Works great for a quick logo animation, a before-and-after flip, a short product spin, or a meme you exported frame by frame. Anything that’s a sequence of still images can become a GIF here.
The whole thing runs in your browser. Your images get drawn onto a canvas, quantized to a 256-color palette with the gifenc library, and encoded into a GIF locally. No upload step. No server. The files never leave your machine, which matters when the frames are screenshots of an internal dashboard or photos you’d rather not hand to some random web service.
How to put one together
- Drop your images onto the box, or click to browse. Pick as many as you want.
- Drag the order around with the up and down arrows. Frame 1 plays first.
- Set the output width. The height follows the first image’s aspect ratio so nothing looks stretched.
- Pick a frame delay in milliseconds. 100ms is snappy, 1500ms feels like a slideshow.
- Hit Create GIF, check the preview, then Download.
Don’t like a frame? Remove it. Need to swap two? Use the arrows. The GIF rebuilds from whatever order is on screen when you click the button.
A few things worth knowing
Frame delay is per frame and applies to every frame equally. At 300ms each, ten images give you a three-second loop. Want it faster? Drop the number. Slideshow vibes?

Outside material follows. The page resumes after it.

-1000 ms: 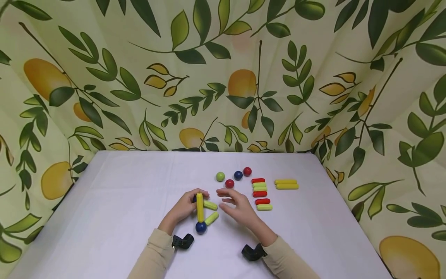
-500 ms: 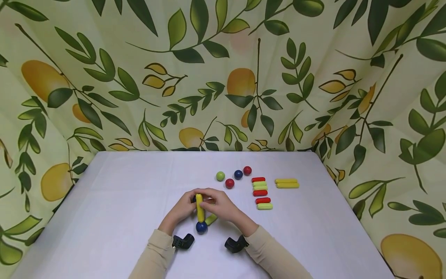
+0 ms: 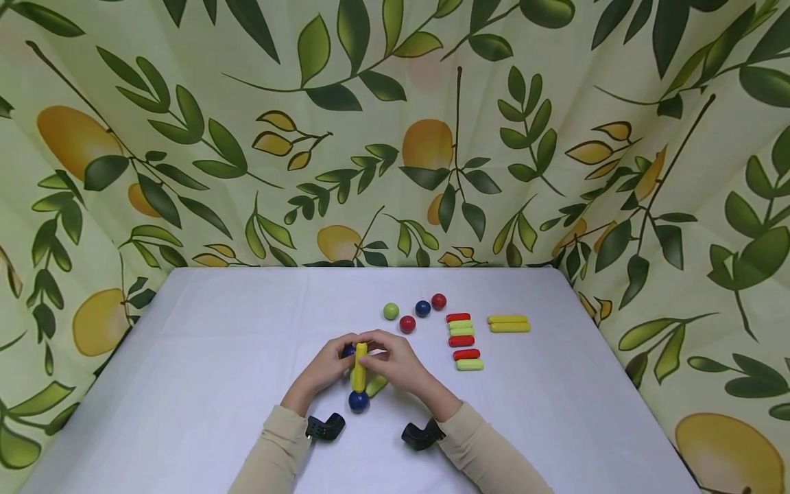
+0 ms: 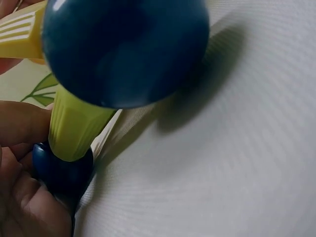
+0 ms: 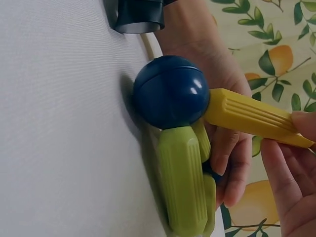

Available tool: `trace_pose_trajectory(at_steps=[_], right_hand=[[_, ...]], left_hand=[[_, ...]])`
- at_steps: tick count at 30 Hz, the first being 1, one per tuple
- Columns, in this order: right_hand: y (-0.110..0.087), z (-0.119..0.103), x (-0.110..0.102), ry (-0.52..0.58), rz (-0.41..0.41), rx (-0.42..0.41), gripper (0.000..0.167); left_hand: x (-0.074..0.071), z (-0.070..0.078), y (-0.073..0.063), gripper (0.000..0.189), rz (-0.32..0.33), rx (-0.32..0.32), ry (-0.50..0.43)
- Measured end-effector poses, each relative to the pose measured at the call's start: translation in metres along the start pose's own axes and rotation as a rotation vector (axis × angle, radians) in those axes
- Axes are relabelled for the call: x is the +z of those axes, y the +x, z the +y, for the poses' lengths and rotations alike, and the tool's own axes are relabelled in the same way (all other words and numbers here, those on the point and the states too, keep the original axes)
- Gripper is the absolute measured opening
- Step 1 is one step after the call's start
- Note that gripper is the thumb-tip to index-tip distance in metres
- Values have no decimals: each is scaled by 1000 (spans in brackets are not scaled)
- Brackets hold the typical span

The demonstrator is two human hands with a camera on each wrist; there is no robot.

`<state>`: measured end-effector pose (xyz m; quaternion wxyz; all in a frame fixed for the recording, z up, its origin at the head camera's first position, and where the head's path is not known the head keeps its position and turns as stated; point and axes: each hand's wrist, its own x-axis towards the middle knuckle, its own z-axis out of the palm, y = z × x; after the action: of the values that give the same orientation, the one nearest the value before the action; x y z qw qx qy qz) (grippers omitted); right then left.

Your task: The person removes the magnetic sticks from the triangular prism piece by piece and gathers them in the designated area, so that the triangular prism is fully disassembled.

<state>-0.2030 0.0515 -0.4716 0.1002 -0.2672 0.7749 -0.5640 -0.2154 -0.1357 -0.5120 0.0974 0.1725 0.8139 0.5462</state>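
Observation:
A joined toy piece of ribbed rods and balls stands between the hands. Its near blue ball (image 5: 170, 91) bears a raised yellow rod (image 5: 254, 116) and light green rods (image 5: 182, 182) lying low near the white cloth. My right hand (image 3: 398, 360) pinches the free upper end of the yellow rod between thumb and fingers. At the far end of a green rod (image 4: 76, 126), a second blue ball (image 4: 64, 168) sits in my left hand (image 3: 327, 360), its fingers curled round it. The hands partly hide the far end of the piece in the head view.
Behind the hands lie loose balls: a green ball (image 3: 391, 311), a blue ball (image 3: 422, 309) and two red balls (image 3: 407, 324). To the right are short red and green rods (image 3: 461, 340) and two yellow rods (image 3: 509, 323). A leaf-patterned curtain (image 3: 395, 137) surrounds the table.
My right hand has come left from beside the piece and taken hold of the yellow rod's top. That rod's upper end has since shifted slightly right. The left hand stays about where it was.

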Motion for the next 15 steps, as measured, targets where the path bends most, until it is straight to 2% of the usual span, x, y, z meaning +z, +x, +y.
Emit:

Crank it up.
There are two scaling modes. Crop to fill zooms each image so it covers the full frame, trimming the edges that hang over. Fit whole image shrinks the picture until it all fits and pads the gaps with white. Crop looks cleaner when your images are roughly the same shape. Fit is safer when they’re wildly different sizes.
Size is the thing that makes or breaks a GIF. The format caps out at 256 colors per frame and has no real compression for photos, so files balloon fast. A 640px wide, 30-frame GIF can easily hit several megabytes. Keep the width modest and the frame count reasonable if you’re posting it somewhere with limits.
Loop is on by default, so the animation repeats forever. Flip it to Plays once if you want it to stop on the last frame.
Questions people ask
Do my images get uploaded anywhere? Nope. Everything happens in your browser using canvas and the gifenc encoder. Nothing touches a server, so it works offline once the page has loaded.
What image formats can I use? PNG, JPG, WebP, and even static or single-frame GIFs. Mix and match freely. They all get redrawn onto the same canvas.
Why is my GIF so big? GIF is an old, inefficient format. Lots of frames, a wide output size, or photographic images all push the size up. Trim the frame count or drop the width to slim it down.
Can I set a different delay for each frame? Not yet. The delay is the same for every frame. For an even pace that’s usually what you want anyway.
How many images can I add? There’s no hard cap, but encoding happens on your device, so a few hundred high-res frames will take a moment and use real memory. For most loops you’ll want somewhere between 2 and 50 frames.
Does the order matter? Yep. Frames play top to bottom in the list. Reorder before you build, and the GIF follows that exact sequence.